April 2, 2015
When Praveen Ramineni went to UC Berkeley to study biochemistry and economics, his last thought was that he would end up in an entrepreneurial career. Throughout college he would make his own mead – which would send him on the journey of a lifetime – with two of his buddies – who would one day become his cofounders.
Talking over the mead one day, the three men agreed that people would want to buy their product, and they decided to take it from a simple hobby to multi-stage distribution. Interestingly enough, while he was acquiring energy assets for his company, his path took a detour to a South American wind farm.
It was business as usual, but while Ramineni was down there he came across a grant program from Startup Chile. On a whim he filled it out, hastily, and he was ultimately accepted to the program.
But here’s the catch: how do you communicate that story to your users? Sure, you can tell a group of people at once, but having to recreate that ardent passion to each user is difficult, and Ramineni couldn’t be everywhere at once.
His solution was Tell Market, a platform that he and his cofounders created to solve a pain point in their own lives. They set up shop in San Diego to show small merchants how Tell Market could then help give an elegant account of who they are, where they came from, and what they do.
“One of the problems when you start to build marketplaces is that people sometimes lose their identity,” says Ramineni. “How do you maintain the authenticity around what you’re doing? You also need to grow your business still: the two always are in conflict. Tell Market solves all of this.”

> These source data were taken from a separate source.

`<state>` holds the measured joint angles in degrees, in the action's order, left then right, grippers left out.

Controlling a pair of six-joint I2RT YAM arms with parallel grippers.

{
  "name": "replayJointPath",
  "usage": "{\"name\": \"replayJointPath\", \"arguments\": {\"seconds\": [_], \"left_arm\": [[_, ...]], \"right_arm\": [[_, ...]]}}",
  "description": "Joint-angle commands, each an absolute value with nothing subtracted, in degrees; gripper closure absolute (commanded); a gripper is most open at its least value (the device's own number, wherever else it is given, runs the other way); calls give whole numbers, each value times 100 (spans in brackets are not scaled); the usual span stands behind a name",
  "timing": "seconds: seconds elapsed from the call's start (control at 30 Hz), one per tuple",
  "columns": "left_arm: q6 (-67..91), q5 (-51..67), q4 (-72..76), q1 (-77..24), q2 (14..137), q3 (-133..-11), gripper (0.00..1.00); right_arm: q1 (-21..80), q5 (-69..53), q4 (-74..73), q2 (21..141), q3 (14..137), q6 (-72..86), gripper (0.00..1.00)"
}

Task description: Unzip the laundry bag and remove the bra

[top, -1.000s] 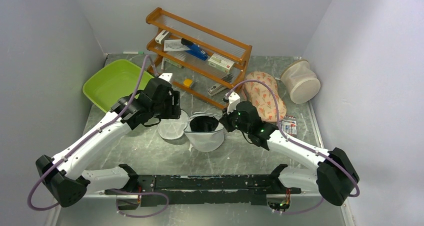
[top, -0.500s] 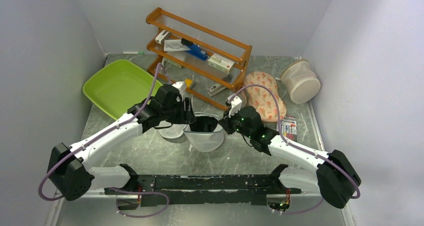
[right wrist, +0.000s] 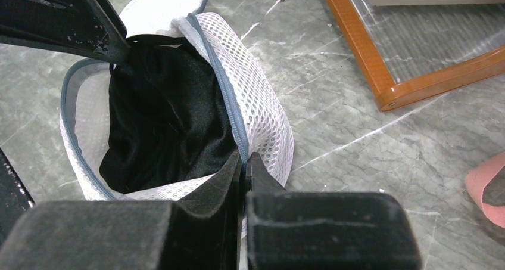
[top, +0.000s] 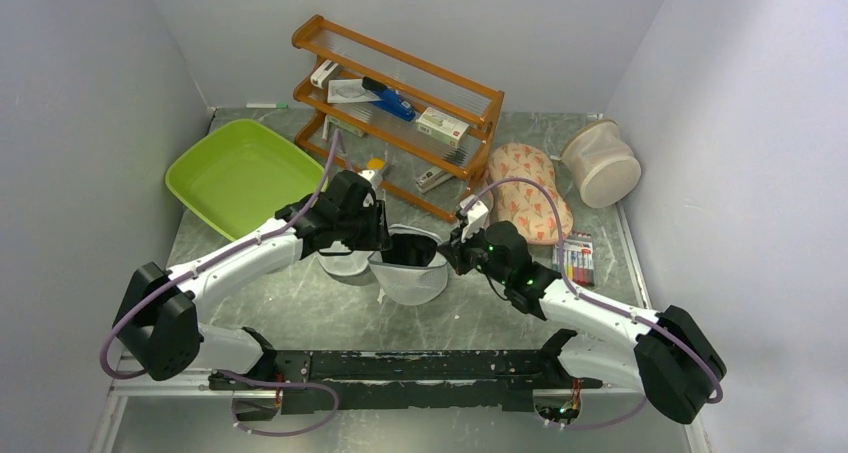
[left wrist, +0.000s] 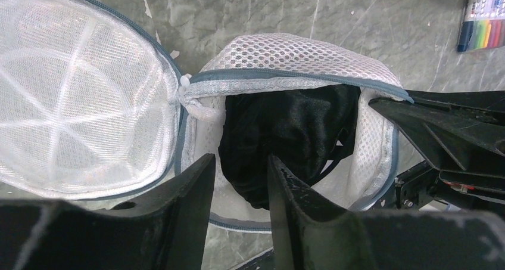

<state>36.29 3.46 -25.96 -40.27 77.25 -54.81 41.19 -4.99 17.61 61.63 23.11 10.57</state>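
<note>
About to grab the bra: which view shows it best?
Left wrist: looks down at the bra in the open laundry bag. Right wrist sees it obliquely, near edge behind the right hand. Top external shows a small dark patch.

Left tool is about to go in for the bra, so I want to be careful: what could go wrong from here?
1. The open left tool sits at the near wall of the laundry bag; closing may pinch mesh along with the bra, lifting the bag too.
2. The right tool pinches only a thin strip of rim; a hard pull might slip it free.
3. The thin strap by the zip could snag.
</note>
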Motion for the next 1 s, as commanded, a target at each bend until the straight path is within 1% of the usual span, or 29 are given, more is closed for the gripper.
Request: {"name": "replayJointPath", "arguments": {"seconds": [0.0,0.23,0.43,0.73,0.8,0.97], "left_arm": [[3663,445,-2522,-4032,7674,-5438,56],[3570,412,-2446,-4060,7839,-5554,64],[3504,362,-2446,-4142,8008,-5591,60],[3378,472,-2224,-4297,8175,-5616,64],[3323,491,-2196,-4313,8219,-5643,68],[3071,528,-2299,-4358,8073,-5848,85]], "right_arm": [[4102,-570,2068,6053,2223,1085,100],[4101,-699,2197,6093,2168,1082,100],[4098,-735,2200,6181,2179,1078,100],[4098,-706,2096,6056,2202,1109,100],[4101,-694,2048,6038,2219,1145,100],[4099,-544,1960,6048,2149,1266,100]]}}
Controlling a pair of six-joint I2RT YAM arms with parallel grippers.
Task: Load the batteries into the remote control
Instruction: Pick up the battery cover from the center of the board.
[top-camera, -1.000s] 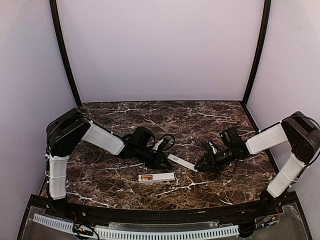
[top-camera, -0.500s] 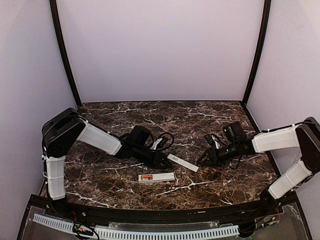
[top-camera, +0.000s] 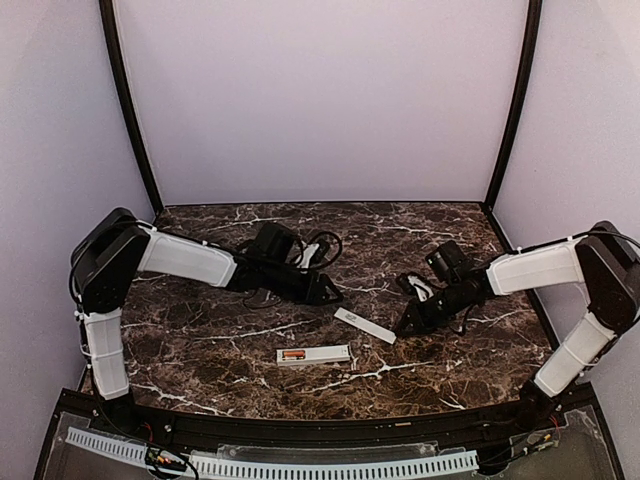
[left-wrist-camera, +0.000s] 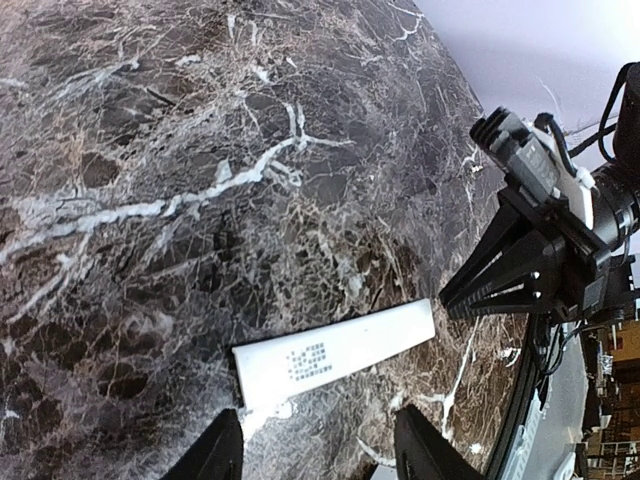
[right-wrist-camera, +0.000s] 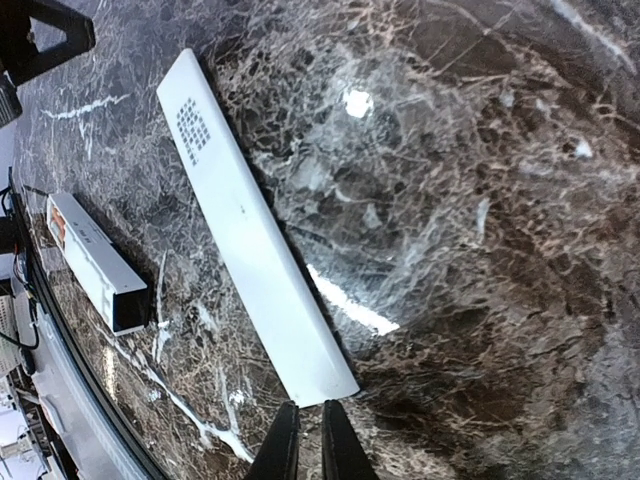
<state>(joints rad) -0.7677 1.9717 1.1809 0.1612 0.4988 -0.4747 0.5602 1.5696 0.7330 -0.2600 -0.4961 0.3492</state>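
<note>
Pale lilac walls close in a dark brown marble surface (top-camera: 250, 335), glossy and run through with white veins. Two arms with white shells and black joints reach in from either side of the remote control (top-camera: 313, 354), which lies flat near the front edge.

The left claw (top-camera: 331, 296) hangs beyond the remote and a little to its left, its black fingers (left-wrist-camera: 222, 455) spread wide with nothing between them. The right claw (top-camera: 406, 326) sits low, beyond the remote and off to its right; in its wrist view the two thin tips (right-wrist-camera: 286, 448) are drawn almost together and grip nothing.

The remote is a long white boxy bar, one end dark (right-wrist-camera: 130, 312) and its back recess open. Between it and the right claw lies a thinner flat white cover strip (top-camera: 365, 325), smooth plastic with a small dotted patch (right-wrist-camera: 192, 125) near one end, angled and clear of the remote. One orange-red battery (top-camera: 292, 354), a tiny cylinder, sits in the recess at the remote's left end.
</note>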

To date Tell Market thrives around video as its medium of communication. In fact, the majority of the video stories are user generated content, more often than not recordings from smartphones.
Tell Market, from a merchant side, is in effect a digital storefront that can be built in 15 minutes to showcase that story driven video content. According to Ramineni, it humanizes something that could otherwise be mistaken for ordinary.

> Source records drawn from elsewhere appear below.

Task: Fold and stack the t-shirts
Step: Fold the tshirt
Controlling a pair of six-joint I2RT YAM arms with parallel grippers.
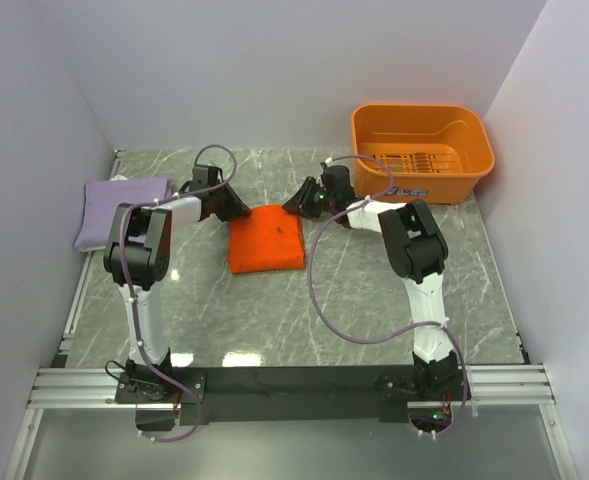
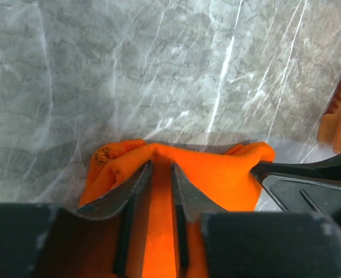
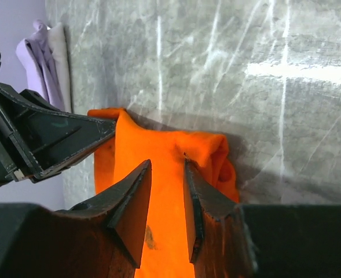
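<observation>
The orange t-shirt (image 1: 266, 240) lies folded into a rough square at mid-table. My left gripper (image 1: 236, 208) is at its far left corner and my right gripper (image 1: 299, 203) at its far right corner. In the left wrist view the jaws (image 2: 161, 164) stand narrowly apart, pinching a raised ridge of orange cloth (image 2: 228, 174). In the right wrist view the jaws (image 3: 167, 161) hold the puckered far edge of the orange cloth (image 3: 158, 142). The lavender t-shirt (image 1: 119, 208) lies folded at the far left, against the wall, and shows in the right wrist view (image 3: 40, 58).
An orange plastic basket (image 1: 454, 178) stands at the back right corner. Its edge shows in the left wrist view (image 2: 335, 130). Walls close in the table on the left, back and right. Grey marble table surface (image 1: 354, 290) lies in front of the orange shirt.
</observation>
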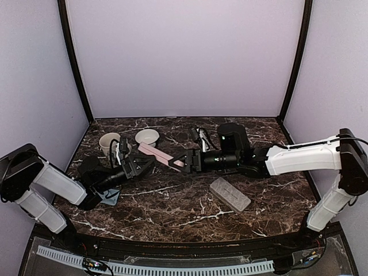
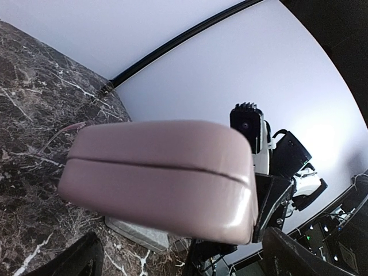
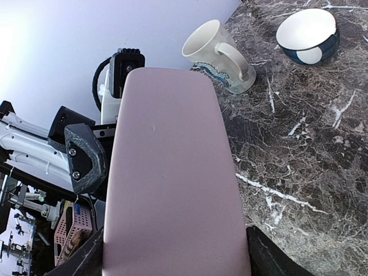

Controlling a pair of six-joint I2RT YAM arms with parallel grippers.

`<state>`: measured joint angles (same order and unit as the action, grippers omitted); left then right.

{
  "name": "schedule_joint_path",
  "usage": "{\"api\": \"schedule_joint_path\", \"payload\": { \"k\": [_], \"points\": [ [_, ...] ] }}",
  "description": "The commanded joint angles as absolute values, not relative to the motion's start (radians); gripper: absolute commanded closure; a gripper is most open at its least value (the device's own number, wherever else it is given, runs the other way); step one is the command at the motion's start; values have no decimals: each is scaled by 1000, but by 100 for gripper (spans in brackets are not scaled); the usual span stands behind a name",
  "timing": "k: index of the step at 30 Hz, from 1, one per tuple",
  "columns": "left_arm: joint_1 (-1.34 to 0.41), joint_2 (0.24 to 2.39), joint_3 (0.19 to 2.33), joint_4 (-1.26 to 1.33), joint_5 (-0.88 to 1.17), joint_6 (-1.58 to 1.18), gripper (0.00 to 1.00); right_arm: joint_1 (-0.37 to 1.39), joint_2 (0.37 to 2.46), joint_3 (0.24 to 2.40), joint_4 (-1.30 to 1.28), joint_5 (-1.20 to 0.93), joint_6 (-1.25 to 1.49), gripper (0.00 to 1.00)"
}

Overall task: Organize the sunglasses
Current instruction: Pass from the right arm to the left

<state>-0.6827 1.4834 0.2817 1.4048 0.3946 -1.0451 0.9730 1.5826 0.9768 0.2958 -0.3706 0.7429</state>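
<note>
Right fingers (image 1: 187,163) were clamped on one end of the pink case (image 1: 164,156) and held it lid-closed, clear of the surface (image 1: 172,204). The case filled the gap between both pads in the right wrist view. Left fingers (image 1: 141,167) sat at the opposite end, spread wide and released. In the left wrist view both tips stood well out to either side below the case, not pinching it. The case spanned the gap between the two arms, angled from near the bowl (image 1: 147,137) down toward the right wrist. The sunglasses (image 1: 200,137) lay on the surface behind the right fingers, between the bowl and the right arm's black wrist block. They were too small in the top view to tell the two pairs apart, though a thin red frame showed on the marble past the case in the left wrist view. The mug (image 1: 108,141) stood just left of the bowl. The grey case (image 1: 230,194) lay closed, nearer the front edge. A light-blue cloth (image 1: 110,197) was partly under the left arm
</note>
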Motion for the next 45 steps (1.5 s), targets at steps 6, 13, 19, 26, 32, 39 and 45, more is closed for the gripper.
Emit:
{"api": "schedule_joint_path", "payload": {
  "k": [6, 13, 19, 26, 32, 39, 45],
  "points": [
    [-678, 1485, 291, 1518, 437, -1049, 4, 992, 1586, 988, 408, -411, 741, 100],
    [-678, 1483, 301, 1522, 454, -1034, 17, 995, 1616, 986, 426, -416, 752, 100],
    [-679, 1472, 298, 1528, 464, -1009, 31, 996, 1631, 985, 443, -437, 761, 100],
    [-678, 1456, 299, 1517, 459, -999, 26, 996, 1628, 971, 480, -454, 782, 100],
    [-678, 1453, 283, 1509, 430, -1002, 10, 996, 1609, 957, 514, -445, 801, 100],
    [-678, 1451, 281, 1519, 419, -981, 1, 996, 1627, 957, 560, -486, 831, 100],
    [-678, 1454, 281, 1535, 421, -974, 8, 996, 1628, 948, 575, -490, 840, 100]
  ]
}}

For consumers, the platform acts as a way to live chat with the founders, listen to their story, and view video content on their products. Ramineni and his crew also tested user engagement with different types of videos, focusing on viral videos and their power to connect with an audience despite low production values.
“You can’t duplicate these passions. If you put two people on camera talking about similar things they’ll be different because of their individual identities. And if you make a carbon copy people can sense the lack of authenticity,” says Ramineni.
So, for now and for the future the answer to the Tell Market team is simple: never abandon authenticity.